Kakorlantas Agus Suryonugroho menegaskan bahwa pihaknya mengimbau para pengusaha logistik sumbu tiga untuk tidak beroperasi sementara waktu. Kebijakan ini adalah bagian dari upaya Korlantas Polri untuk mengurangi potensi hambatan dan memastikan jalur tol dapat digunakan secara optimal oleh kendaraan pribadi pemudik.

Sebelumnya, Korlantas Polri telah memberlakukan one way lokal Presisi pada Jumat, 27 Maret 2026, sebagai bagian dari rekayasa lalu lintas awal.
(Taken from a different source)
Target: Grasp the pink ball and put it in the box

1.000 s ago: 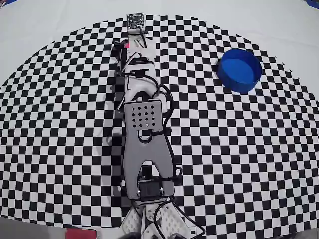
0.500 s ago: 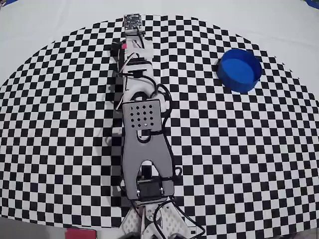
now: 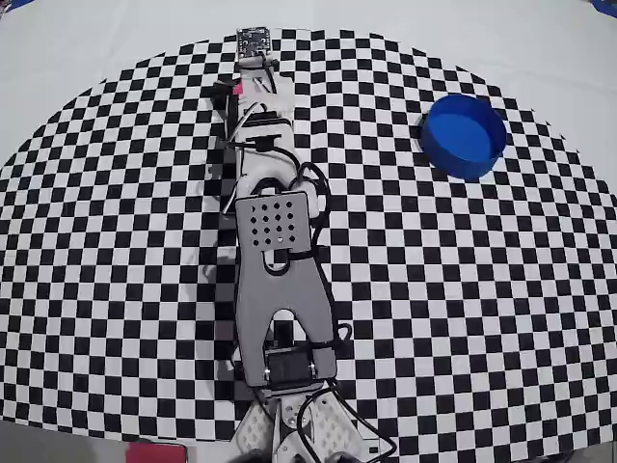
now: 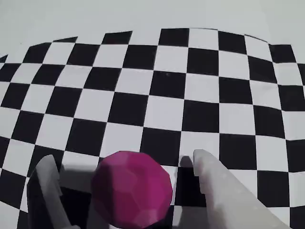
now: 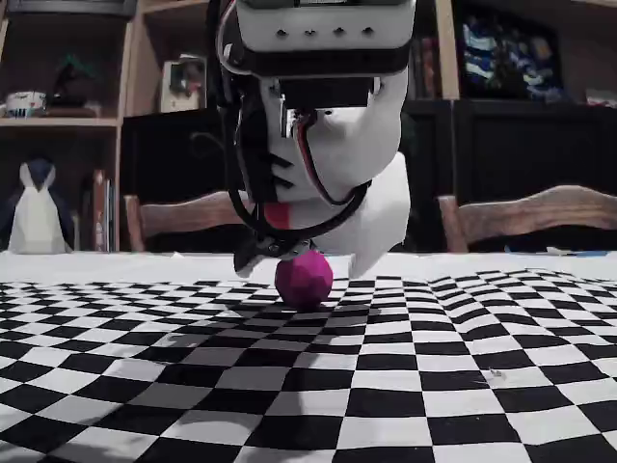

Rekayasa ini terdiri dari dua tahap:

  • Tahap pertama Presisi: Diberlakukan dari Km 132 Tol Cipali sampai dengan Km 70 Tol Cikampek Utama.
  • Tahap kedua Presisi: Dibuka dari Km 263 Tol Pejagan sampai dengan Km 70.

Penerapan one way lokal ini bertujuan untuk menjaga kelancaran arus kendaraan yang terus bergerak menuju wilayah Jabodetabek. Korlantas Polri juga memantau arus kendaraan dari Jawa Barat serta dari Banten dan Trans Sumatera yang masuk ke Pulau Jawa, memastikan distribusi kendaraan tetap terjaga dan tidak menumpuk di satu ruas.